I want to add here that no one has tried anything similar with federal employees' health insurance coverage. All this time, and to the pro-aborts' annoyance, everyone has apparently considered that "no federal money for abortion" means that you can't throw federal money into a pot for premiums for a policy that covers abortions and then just declare by a sort of nominalist fiat that that part isn't paying for the abortions, that it's the employee part of the premium that is paying for the abortions. The fact that such an accounting scheme has never been approved for federally purchased health insurance policies before does rather cast doubt on its honesty in this case.
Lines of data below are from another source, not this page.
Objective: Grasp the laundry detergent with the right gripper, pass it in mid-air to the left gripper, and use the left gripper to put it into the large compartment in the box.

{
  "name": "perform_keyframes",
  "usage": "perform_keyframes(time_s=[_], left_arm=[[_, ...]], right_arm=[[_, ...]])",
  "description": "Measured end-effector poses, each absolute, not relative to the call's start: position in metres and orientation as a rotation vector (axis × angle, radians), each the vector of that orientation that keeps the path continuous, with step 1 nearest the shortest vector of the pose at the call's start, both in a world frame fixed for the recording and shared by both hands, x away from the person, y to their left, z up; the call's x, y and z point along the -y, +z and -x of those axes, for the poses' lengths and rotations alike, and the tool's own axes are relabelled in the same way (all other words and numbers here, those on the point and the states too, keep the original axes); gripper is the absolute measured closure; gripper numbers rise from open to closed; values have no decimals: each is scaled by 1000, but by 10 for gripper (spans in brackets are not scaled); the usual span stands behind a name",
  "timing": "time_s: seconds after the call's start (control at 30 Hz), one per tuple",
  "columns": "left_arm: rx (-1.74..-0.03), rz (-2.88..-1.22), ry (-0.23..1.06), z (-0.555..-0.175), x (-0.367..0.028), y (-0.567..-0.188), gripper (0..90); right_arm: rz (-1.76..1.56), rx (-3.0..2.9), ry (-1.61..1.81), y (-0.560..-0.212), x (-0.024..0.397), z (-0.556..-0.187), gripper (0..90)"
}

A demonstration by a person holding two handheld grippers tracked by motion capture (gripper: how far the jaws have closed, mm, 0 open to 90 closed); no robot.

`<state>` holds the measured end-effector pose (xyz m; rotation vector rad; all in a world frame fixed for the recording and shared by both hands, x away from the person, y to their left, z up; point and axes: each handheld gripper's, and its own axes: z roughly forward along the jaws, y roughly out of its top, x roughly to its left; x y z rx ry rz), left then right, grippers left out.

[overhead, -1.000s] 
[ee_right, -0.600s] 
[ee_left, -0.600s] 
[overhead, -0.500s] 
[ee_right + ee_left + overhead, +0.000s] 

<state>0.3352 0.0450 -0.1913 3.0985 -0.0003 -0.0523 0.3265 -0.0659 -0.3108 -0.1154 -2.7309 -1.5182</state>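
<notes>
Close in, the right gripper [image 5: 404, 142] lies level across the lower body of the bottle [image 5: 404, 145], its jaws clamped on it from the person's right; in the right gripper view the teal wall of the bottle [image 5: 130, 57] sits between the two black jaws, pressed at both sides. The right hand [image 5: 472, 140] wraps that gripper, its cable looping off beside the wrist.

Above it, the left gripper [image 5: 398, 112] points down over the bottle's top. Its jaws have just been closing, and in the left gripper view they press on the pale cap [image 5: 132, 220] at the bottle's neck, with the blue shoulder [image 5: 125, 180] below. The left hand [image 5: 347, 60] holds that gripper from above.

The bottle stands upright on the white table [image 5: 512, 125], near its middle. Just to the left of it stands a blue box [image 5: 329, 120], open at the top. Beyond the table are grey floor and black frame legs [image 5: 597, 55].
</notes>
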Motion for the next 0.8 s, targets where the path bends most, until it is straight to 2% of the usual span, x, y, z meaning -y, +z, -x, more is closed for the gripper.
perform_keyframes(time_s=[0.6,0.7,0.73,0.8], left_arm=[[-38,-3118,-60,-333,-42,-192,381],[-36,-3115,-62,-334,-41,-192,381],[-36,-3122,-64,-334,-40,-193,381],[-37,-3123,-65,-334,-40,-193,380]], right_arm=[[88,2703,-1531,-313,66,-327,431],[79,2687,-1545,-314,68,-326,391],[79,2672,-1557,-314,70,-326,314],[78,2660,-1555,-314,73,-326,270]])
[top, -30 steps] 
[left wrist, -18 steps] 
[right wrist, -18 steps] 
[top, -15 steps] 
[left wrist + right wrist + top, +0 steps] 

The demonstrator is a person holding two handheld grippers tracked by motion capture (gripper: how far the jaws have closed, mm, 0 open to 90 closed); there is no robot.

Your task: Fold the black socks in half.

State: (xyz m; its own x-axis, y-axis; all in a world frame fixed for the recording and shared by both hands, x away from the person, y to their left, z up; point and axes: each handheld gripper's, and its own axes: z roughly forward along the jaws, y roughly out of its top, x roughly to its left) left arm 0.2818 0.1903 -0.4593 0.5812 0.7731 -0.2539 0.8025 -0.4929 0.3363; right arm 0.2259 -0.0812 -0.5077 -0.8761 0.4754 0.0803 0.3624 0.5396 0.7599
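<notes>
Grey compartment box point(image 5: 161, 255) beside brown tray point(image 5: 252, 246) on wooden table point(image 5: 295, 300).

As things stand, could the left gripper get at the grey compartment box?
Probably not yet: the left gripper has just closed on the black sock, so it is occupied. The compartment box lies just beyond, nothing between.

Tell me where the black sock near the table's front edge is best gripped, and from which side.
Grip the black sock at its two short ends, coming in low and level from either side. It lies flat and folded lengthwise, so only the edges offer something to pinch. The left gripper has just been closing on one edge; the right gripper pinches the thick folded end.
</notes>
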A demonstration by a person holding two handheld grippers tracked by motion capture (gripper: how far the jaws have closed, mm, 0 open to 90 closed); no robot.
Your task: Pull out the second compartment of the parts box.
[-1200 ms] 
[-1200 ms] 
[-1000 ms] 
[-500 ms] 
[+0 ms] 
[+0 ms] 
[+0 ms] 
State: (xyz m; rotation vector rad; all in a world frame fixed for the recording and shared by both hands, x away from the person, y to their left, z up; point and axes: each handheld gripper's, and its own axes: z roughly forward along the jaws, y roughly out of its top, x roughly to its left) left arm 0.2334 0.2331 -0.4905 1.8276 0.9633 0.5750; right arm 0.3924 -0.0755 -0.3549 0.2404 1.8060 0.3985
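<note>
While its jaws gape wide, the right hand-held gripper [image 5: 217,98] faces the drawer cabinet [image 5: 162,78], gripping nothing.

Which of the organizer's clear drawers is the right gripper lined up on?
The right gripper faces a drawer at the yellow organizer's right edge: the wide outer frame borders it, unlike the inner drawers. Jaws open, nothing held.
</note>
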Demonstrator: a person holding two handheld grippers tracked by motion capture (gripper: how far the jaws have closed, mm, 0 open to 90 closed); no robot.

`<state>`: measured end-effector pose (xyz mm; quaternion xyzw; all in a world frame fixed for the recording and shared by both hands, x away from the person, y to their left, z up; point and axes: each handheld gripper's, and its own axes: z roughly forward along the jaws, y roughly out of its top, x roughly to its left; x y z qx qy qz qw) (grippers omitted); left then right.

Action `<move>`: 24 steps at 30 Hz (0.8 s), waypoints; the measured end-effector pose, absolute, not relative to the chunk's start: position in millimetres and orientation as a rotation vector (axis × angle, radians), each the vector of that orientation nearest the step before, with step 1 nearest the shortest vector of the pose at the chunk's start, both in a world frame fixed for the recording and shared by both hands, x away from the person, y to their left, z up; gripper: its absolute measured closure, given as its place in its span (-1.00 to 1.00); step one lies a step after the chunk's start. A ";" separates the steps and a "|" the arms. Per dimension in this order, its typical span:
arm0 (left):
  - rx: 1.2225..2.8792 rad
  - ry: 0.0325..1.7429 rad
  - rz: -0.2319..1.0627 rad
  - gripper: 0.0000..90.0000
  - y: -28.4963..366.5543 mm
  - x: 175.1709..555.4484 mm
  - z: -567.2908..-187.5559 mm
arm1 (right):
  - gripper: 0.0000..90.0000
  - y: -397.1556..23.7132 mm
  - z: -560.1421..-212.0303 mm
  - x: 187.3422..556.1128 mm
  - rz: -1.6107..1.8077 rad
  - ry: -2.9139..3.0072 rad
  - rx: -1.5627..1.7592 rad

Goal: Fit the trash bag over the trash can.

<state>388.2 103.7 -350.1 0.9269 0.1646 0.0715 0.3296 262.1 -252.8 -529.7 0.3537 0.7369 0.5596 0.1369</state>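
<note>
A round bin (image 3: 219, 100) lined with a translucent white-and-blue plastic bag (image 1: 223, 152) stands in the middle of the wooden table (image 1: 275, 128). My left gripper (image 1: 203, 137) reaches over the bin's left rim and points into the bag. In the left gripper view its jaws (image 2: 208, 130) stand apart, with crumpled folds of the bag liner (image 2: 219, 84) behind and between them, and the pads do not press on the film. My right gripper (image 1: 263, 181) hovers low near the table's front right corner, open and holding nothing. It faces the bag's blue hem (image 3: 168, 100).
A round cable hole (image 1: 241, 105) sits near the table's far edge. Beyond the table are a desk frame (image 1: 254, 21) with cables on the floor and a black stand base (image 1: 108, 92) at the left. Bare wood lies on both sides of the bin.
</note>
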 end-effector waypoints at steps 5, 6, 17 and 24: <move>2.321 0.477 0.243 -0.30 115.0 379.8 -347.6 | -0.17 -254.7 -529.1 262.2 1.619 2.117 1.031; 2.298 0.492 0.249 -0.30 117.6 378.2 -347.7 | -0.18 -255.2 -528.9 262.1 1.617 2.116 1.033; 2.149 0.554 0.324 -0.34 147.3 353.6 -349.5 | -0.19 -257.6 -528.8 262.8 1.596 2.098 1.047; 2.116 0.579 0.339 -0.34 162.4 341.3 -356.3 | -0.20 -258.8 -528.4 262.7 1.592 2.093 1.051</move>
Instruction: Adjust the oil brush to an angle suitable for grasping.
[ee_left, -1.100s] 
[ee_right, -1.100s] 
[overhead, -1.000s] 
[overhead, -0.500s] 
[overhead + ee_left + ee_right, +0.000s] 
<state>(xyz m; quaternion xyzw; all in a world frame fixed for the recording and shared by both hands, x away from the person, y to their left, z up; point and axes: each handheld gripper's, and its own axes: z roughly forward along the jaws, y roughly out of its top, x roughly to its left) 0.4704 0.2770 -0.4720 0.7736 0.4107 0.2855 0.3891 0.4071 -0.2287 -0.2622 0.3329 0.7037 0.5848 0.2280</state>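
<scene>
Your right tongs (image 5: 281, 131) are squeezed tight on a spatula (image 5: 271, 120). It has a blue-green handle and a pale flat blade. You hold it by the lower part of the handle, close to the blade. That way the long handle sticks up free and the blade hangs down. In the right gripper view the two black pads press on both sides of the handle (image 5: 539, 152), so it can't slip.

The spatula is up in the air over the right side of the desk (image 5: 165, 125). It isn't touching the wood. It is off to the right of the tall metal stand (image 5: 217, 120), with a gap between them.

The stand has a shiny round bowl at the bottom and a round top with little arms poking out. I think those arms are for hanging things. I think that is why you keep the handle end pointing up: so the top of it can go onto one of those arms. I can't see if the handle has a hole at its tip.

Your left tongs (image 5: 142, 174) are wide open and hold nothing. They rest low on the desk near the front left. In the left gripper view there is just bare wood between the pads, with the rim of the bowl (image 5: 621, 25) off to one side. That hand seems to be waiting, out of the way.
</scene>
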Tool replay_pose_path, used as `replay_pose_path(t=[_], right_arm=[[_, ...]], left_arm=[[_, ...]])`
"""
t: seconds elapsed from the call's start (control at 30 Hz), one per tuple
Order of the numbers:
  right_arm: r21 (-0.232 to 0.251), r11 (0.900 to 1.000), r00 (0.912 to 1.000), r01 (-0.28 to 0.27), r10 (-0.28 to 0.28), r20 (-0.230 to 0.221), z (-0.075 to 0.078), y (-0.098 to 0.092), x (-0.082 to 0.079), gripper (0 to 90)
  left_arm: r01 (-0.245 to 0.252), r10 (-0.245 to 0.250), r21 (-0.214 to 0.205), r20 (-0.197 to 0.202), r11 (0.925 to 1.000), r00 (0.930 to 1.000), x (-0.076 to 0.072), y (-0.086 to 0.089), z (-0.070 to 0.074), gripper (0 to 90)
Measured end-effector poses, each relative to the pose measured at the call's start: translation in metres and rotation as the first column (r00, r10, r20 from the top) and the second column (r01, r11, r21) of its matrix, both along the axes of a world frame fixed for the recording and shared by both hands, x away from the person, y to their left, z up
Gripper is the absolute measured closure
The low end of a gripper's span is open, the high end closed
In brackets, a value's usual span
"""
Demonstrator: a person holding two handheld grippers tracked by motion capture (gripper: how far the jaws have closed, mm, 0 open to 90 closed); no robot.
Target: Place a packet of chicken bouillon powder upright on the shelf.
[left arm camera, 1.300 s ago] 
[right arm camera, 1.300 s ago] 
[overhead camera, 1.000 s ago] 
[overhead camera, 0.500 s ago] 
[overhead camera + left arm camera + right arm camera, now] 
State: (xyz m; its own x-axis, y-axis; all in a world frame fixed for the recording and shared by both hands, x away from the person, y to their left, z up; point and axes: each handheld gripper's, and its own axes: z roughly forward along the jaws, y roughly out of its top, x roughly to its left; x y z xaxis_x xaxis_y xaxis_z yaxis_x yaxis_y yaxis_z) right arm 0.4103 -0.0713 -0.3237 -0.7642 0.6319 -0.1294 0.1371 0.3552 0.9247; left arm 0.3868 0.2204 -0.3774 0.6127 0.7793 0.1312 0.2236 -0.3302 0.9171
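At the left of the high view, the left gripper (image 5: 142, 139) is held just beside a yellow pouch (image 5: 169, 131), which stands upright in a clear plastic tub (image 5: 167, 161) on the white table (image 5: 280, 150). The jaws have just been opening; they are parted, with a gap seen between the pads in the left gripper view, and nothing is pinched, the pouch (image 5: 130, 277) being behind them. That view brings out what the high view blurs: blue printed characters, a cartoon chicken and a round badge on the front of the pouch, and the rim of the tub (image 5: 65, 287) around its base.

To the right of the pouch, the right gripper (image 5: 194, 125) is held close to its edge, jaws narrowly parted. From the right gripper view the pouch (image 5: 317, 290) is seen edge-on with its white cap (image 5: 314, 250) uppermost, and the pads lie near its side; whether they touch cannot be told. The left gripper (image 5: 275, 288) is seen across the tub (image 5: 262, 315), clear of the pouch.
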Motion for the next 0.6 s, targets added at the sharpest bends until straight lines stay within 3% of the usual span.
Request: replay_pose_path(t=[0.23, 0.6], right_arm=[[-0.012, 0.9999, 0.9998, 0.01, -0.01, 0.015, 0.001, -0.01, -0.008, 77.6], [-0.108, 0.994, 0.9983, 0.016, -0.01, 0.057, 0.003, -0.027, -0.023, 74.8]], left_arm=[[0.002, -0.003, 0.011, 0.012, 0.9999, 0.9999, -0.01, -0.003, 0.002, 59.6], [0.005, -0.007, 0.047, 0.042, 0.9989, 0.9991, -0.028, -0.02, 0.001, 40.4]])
But there is something else that I think is going on, too. HR3200 is a control freak's dream. As I discuss here, the Commissioner apparently gets to decide even on what additional benefits private companies in the "health care exchange" can offer. So nothing is really just going to be left up in the air to be negotiated on the market as a separate, unregulated benefits supplement between purchasers and insurance companies. Probably the advocates of HR3200 are unwilling to call much attention to this fact, but it does constrain their options with regard to abortion coverage. If abortion coverage could be purchased like that, coverage for good benefits (like, I don't know, paying your doctor more than the government fee schedule allows, or paying for medicines or surgeries for which your QALY score doesn't qualify you, or whatever) might also be able to be purchased in that way, apart from the all-controlling power of the Commissioner and the Committee. That, in turn, would limit the ways in which the bureaucrats can control the whole system and keep overall costs down. And we couldn't have that.
Update (8/21/09): Alerted by reading NRLC's analysis of the Capps Amendment, I looked at the amendment even more closely when it discusses the "public option" and found this:
Nothing in this act shall be construed as preventing the public health insurance option from providing for or prohibiting coverage of services described in paragraph (4)(A).
The "services described in paragraph (4)(A)" are the abortions not currently allowed to be covered under Medicaid--elective abortions, in other words. NRLC interprets this to mean that the "public option" will definitely include unlimited abortion coverage. As far as I can tell, one could argue that it doesn't say that. According to this passage, the public option might or might not include it, though it seems entirely plausible that it will do so. But if it does, and if a person is forced into the public option by financial circumstances, it does appear that the person will have to pay the "extra" determined by the Commissioner for the elective abortion services. While I think NRLC may be overcalling things by saying that the public option would definitely include full abortion coverage, the other aspects of the Capps Amendment concerning paying for abortion coverage in (4)(A) with premiums does seem to mean that if that coverage is included, poor people in the "public option" will have to pay that extra bit for it. Which is pretty wild, to put it mildly.